▶ [TASK PROMPT]
Every line with "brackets" in it should be copied from the data.

-- DATASET RECORDS follows --

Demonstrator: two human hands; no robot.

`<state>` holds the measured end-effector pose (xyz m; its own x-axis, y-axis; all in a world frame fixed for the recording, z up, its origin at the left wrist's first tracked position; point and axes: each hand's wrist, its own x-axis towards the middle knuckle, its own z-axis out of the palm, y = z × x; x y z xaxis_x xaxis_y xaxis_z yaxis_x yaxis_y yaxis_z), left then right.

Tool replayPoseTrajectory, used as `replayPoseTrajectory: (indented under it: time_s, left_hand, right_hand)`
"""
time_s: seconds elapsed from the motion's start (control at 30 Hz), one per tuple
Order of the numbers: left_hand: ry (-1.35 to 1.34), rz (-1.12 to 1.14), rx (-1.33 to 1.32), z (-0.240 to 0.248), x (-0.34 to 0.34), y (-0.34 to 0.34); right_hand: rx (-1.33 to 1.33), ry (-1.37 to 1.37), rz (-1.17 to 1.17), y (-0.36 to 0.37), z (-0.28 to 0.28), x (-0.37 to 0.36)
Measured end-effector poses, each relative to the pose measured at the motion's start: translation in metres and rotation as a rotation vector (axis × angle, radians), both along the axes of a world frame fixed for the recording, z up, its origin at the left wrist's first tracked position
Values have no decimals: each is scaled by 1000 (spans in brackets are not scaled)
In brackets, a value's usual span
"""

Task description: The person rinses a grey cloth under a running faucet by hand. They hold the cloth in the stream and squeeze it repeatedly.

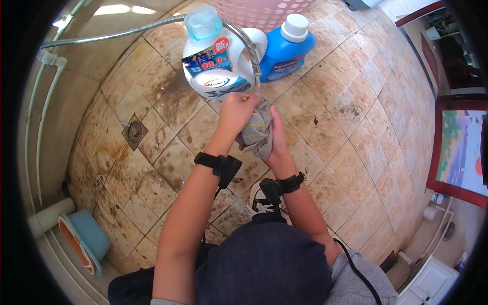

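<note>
A grey cloth with thin yellow stripes (255, 131), bunched and wet-looking, is between my two hands above the tiled floor. My left hand (235, 113) is closed at its upper left edge, and a small yellowish bit shows by the fingertips. Against its right side my right hand (277, 138) cups it, thumb pointing up. Right above hangs the end of a flexible metal hose (248, 46), and a thin stream of water runs from it onto the cloth. Just beyond my hands stand a white detergent jug with a clear blue cap (211, 66) and a blue bottle with a white cap (290, 51).
Behind the bottles stands a pink perforated basket (264, 12). A square floor drain (134, 131) lies to the left on the stained tiles (340, 152). Pipes (36, 122) run along the left wall, with a blue basin (87, 236) leaning there. A red-framed picture (462, 147) is at the right.
</note>
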<state>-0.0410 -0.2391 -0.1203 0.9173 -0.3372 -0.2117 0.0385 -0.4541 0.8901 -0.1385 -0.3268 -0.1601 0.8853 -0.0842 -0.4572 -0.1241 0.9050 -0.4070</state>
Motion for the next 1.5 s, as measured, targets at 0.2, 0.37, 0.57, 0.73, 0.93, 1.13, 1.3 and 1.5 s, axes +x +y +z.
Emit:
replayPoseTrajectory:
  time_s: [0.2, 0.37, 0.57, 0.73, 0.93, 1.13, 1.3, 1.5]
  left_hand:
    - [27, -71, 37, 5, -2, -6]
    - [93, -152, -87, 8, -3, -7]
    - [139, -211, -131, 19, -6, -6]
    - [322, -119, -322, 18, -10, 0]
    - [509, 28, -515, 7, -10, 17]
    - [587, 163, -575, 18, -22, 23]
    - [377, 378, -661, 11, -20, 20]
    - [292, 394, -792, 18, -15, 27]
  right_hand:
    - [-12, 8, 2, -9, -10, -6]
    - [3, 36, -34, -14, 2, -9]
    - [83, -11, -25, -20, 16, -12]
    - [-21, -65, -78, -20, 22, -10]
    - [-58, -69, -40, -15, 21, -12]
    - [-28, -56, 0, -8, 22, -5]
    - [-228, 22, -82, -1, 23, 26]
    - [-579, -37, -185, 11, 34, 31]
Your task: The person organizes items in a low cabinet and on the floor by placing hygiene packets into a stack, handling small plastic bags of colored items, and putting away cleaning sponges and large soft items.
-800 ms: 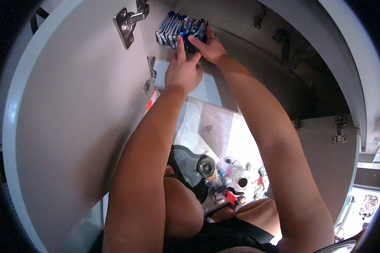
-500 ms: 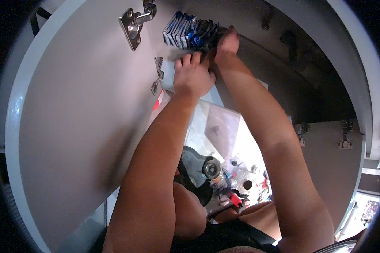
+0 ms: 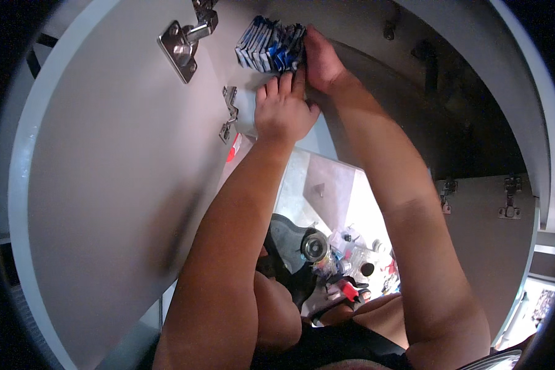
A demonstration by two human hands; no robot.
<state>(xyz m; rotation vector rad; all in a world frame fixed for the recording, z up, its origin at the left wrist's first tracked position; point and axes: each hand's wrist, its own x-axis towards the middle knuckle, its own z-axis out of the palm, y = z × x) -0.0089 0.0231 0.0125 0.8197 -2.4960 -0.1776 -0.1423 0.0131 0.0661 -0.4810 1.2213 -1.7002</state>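
One row of packets (image 3: 266, 46) stands on edge in the cabinet (image 3: 367, 68); my right hand (image 3: 322, 63) sits at its end, probably as a bookend against toppling. My left hand (image 3: 285, 111) has fingers slightly spread at the front; the right's are too hidden to tell.

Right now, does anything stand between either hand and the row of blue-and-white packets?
Nothing visible does: the right hand is at the right end of the packets, the left hand at their near side.
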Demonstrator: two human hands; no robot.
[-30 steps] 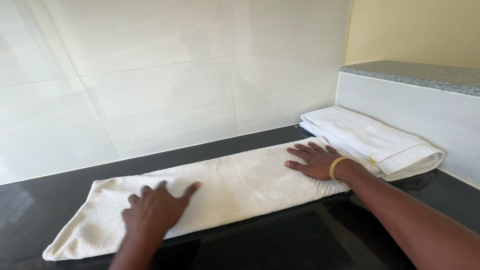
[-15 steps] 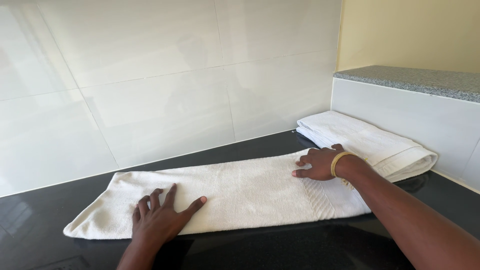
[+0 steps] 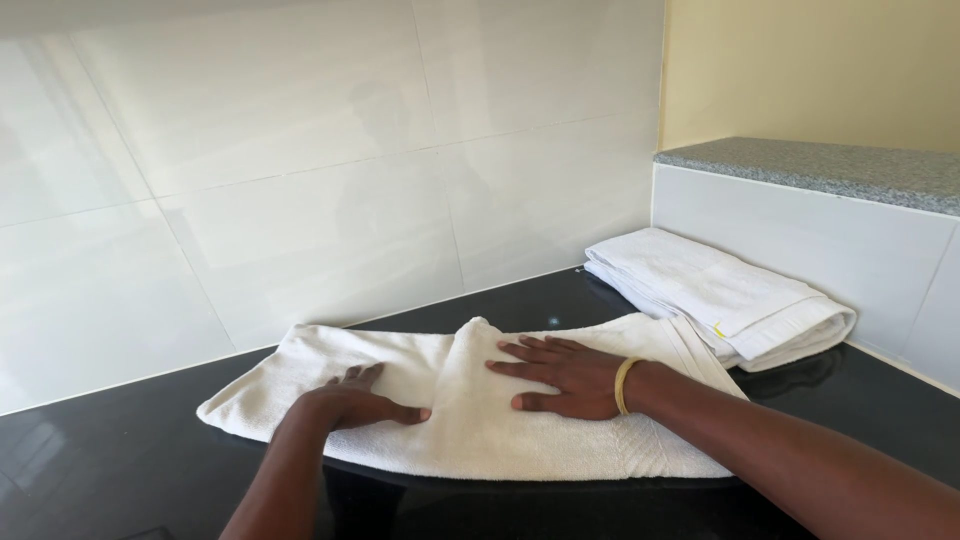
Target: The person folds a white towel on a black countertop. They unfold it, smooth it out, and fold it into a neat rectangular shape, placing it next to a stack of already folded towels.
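Compared with half a second ago, your right hand (image 3: 560,378) has come inward from the right end of the white towel (image 3: 470,410) to its middle, carrying the right portion over with it, so the towel now lies shorter and doubled there, with a raised fold edge (image 3: 478,325) peaking just left of your fingertips. Your left hand (image 3: 350,400) has barely shifted; it presses the single layer on the left, close beside the new fold. Read: one fold looks laid in and is now being flattened, with the left stretch not yet folded over. Right hand is fully open, palm down, fingers spread and pointing left, gripping nothing, just flat on the upper layer; a yellow band (image 3: 624,384) sits at its wrist. Left hand is also flat and open, thumb out toward the right, holding nothing, resting on the towel. The towel lies lengthwise on the black glossy tabletop (image 3: 130,450), directly under both hands, its far edge near the white tiled wall (image 3: 300,180) and its near edge toward you. Well to the right, touching or nearly touching the towel's right end, a second folded white towel (image 3: 720,295) sits in the corner against the low tiled ledge with a grey speckled top (image 3: 830,170); neither hand touches it.
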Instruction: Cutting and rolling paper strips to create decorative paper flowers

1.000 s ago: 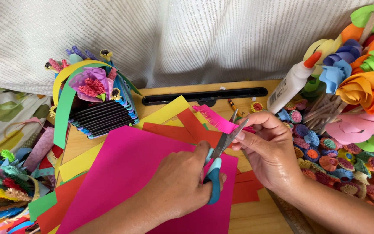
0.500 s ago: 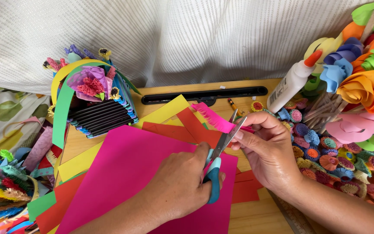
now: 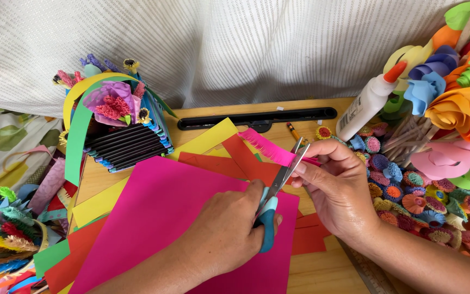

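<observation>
Step in hand: fringe-cutting a narrow pink paper strip (image 3: 270,148). The left hand (image 3: 227,231) is closed around the teal handles of the scissors (image 3: 276,193), fingers through the loops. The blades point up and to the right and stand slightly parted at the strip's lower edge. The right hand (image 3: 335,188) is closed in a pinch on the strip's right end, thumb and fingers holding it taut just above the table (image 3: 322,272). The strip runs from that pinch up and to the left; the free left portion already shows a row of fine parallel cuts, so by judgement the fringing is well along, with the section nearest the pinch uncut.

Next move, as judged: close the blades part way across the strip — not through it — then feed the strip on by a small amount. This calls for a steady pinch and even spacing; the blade tips work close to the right-hand fingertips.

Surroundings: a large magenta sheet (image 3: 180,228) lies under both hands, over red and yellow sheets. A white glue bottle (image 3: 368,100) with an orange cap stands at upper right, beside paper flowers (image 3: 452,109). A woven paper basket (image 3: 118,125) stands at upper left.
</observation>
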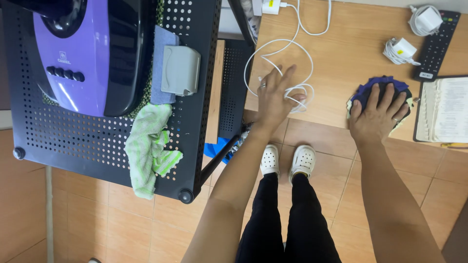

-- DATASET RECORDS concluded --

▶ [SOLUTION TO THE EXERCISE]
Values have no decimals: each is scaled by 1000 (spans in brackets are not scaled)
In brackets, a value's usual span

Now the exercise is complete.